Эсфирь, а по-персидски - 'звезда' | страница 61



Он снова думал о великой несправедливости: почему именно Абихаил и Анна должны были ответить за его грехи и грехи всех родных? Почему именно они?

А потом также длинно и путанно Аминадав, наоборот, думал о великой справедливости Того, кто давно предупрждал через Моисея, что всех без исключения, кто будет ходить кривыми путями и не соблюдать заповедей, Он когда-нибудь будет поражать чахлостью, лихорадкой, горячкой, воспалением, засухой и палящим гибельным ветром.

И вот они, все здесь, наказания Божии - и воспаления, и горячка, и язвы... Но, может быть, старческую чахлость тоже можно считать таким же наказанием, только более скрытым, растянутым на много мучительных лет? А ещё сказал Господь, что рассеет всех маловерных по разным народам, от края до края земли, и даст им трепещущее сердце и постоянное изнывание души, так что никто не будет уверен в своей жизни. Утром будут говорить: "О, скорее бы пришел вечер!", а вечером стонать: "О, если бы наступило утро!" - и такая постоянная маята будет ещё одним наказаним за неверие...

Разве он, Аминадав, уже не наказан таким трепещущим сердцем?

Но почему тогда Абихаилу достались жестокие нарывы и язвы? И Анне, которая жила при жизни почти что как святая?

Но тут же мысли его снова успокаивались, как волны бурливого моря. "Блажен, кого обличает Он, не отвергающий наказания от Его крепкой руки", смиренно каялся Аминадав.

Он ещё долго мог бы так пролежать, ничком на мокрой земле, но нужно было вставать, чтобы успеть до ночи выкопать во дворе яму и похоронить брата и его жену. Все это время в голове у Аминадава не промелькнуло ни одной мысли о собственном спасении, - он сразу же смирился с тем, что отдаст свою жизнь, а точнее - крохотный её остаток в жертву, и это больше всего остального подкрепляло сейчас его силы.

Аминадав вошел во двор, отыскал лопату и, стараясь как можно меньше оглядываться по сторонам, начал рыть под деревом общую могилу для Абихаила и Анны. Он нарочно выбрал место под высокой грушей, потому что земля здесь оказалась наиболее мягкой, а в другом месте Аминадав мог бы не осилить такой работы и теперь всякий раз он тихо молился, когда перерубал острием древесные корни.
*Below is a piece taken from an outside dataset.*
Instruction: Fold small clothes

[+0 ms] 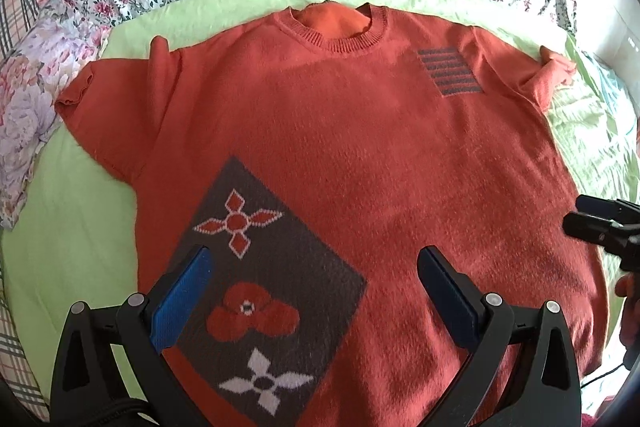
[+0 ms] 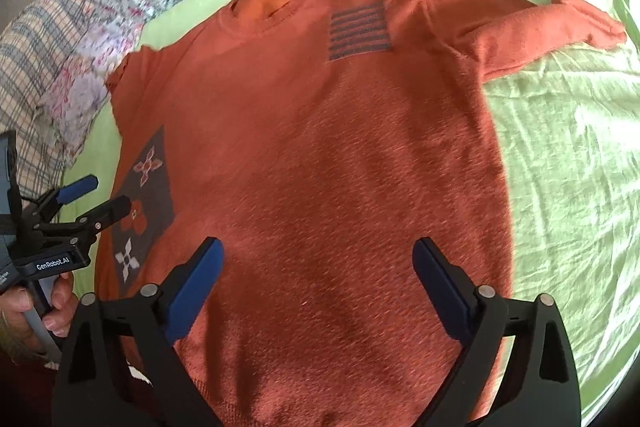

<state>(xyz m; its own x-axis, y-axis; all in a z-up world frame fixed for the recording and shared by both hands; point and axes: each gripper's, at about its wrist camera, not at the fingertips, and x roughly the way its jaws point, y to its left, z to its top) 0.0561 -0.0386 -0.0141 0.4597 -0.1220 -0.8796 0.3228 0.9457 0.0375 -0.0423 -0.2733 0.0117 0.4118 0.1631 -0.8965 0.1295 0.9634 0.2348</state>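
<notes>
While the orange sweater (image 1: 352, 155) is lying flat, front up, on a light green sheet (image 1: 68, 219) over the bed, the left gripper (image 1: 314, 279) is hanging above its lower part, jaws spread wide and holding nothing; a brown patch with flowers (image 1: 264, 291) is showing between its blue pads. At the right edge the right gripper (image 1: 592, 219) is peeking in. In the right wrist view, the right gripper (image 2: 318, 267) is hovering over the sweater's (image 2: 320, 155) hem area, jaws wide apart and empty. To the left, a hand (image 2: 44, 311) is gripping the left gripper (image 2: 104, 197), its jaws apart.
</notes>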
Приходилось беречь силы, чтобы потом выкопать вторую яму для себя, чтобы в тот момент, когда тело начнет гореть от несперпимого зуда и черных волдырей, лечь в эту яму самому, присыпаться землей и, глядеть на небо и просить о скором конце.
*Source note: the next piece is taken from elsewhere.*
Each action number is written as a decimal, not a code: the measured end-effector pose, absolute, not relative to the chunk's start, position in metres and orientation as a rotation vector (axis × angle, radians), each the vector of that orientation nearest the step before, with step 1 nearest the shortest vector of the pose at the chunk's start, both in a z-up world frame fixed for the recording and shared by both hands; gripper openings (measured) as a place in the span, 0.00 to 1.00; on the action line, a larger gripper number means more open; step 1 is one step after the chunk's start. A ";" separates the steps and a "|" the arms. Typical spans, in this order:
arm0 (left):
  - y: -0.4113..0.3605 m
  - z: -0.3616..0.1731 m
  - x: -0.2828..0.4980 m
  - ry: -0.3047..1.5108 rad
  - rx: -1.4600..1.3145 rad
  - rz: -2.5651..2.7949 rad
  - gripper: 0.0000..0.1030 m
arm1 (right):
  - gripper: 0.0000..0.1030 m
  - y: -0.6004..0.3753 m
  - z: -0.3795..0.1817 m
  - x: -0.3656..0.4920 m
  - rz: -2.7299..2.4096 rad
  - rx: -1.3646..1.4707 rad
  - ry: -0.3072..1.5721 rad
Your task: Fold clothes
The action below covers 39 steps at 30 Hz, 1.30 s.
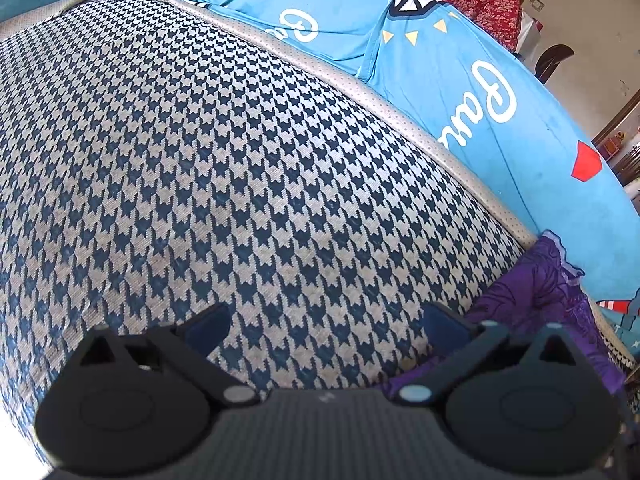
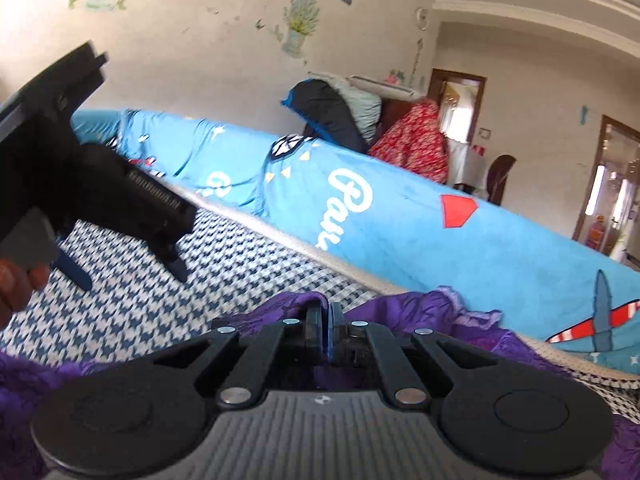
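A purple garment [image 2: 420,308] lies crumpled on the houndstooth cover [image 2: 240,276] and bunches up around my right gripper [image 2: 326,320]. That gripper's jaws are pressed together, with a fold of the purple cloth pinched between them. In the left wrist view the same purple garment [image 1: 540,292] sits at the lower right, beside the right finger. My left gripper [image 1: 326,326] hangs open over the bare houndstooth cover [image 1: 240,160] with nothing between its fingers. The right wrist view shows the left gripper [image 2: 132,276] tilted down at the left, held by a hand [image 2: 16,284].
A blue printed sheet [image 2: 400,216] covers the bed beyond the houndstooth cover's pale edge band [image 1: 360,92]. Dark and grey bedding [image 2: 336,112] and a red floral cloth [image 2: 416,144] are piled at the far end. A chair [image 2: 500,176] and doorways [image 2: 616,184] stand at the right.
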<state>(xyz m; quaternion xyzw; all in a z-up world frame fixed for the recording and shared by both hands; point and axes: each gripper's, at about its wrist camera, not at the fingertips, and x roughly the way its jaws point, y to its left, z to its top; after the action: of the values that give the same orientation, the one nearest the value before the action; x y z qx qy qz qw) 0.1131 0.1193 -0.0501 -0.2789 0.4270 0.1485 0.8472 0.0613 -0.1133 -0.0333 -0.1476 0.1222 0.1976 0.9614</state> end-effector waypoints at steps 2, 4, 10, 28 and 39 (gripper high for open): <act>0.115 -0.050 0.113 0.902 -0.577 0.304 1.00 | 0.03 -0.127 -0.018 0.058 0.321 -0.281 0.189; 0.110 -0.049 0.114 0.902 -0.567 0.292 1.00 | 0.03 -0.142 -0.003 0.055 0.239 -0.257 0.143; 0.088 -0.048 0.117 0.899 -0.522 0.235 1.00 | 0.03 -0.193 0.027 0.053 0.028 -0.192 0.118; 0.050 -0.054 0.123 0.905 -0.456 0.211 1.00 | 0.15 -0.286 0.036 0.025 -0.245 -0.238 0.325; 0.045 -0.055 0.123 0.917 -0.438 0.197 1.00 | 0.17 -0.234 -0.001 0.027 0.243 -0.345 0.437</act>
<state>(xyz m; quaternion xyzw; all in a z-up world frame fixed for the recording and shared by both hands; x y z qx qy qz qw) 0.1228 0.0449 -0.0550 -0.2093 0.4382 0.0940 0.8691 0.0267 -0.2336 -0.0006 -0.1698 0.2153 0.1198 0.9542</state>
Тяжело вздыхая и отдуваясь от усталости, Аминадав долго и старательно занимался рыл первую в своей жизни яму, немало удивляясь, как другие люди на его глазах могли с легкостью справляться с такой непосильной работой. Тело Аминадава, а особенно ладони, уже и впрямь горели огнем, в ноздри все настойчивее проникало сладковатое зловоние, но он нарочно себя не осматривал, чтобы при виде надувающихся черных пузырей не лишиться последних сил и не упасть от отчаяния раньше времени.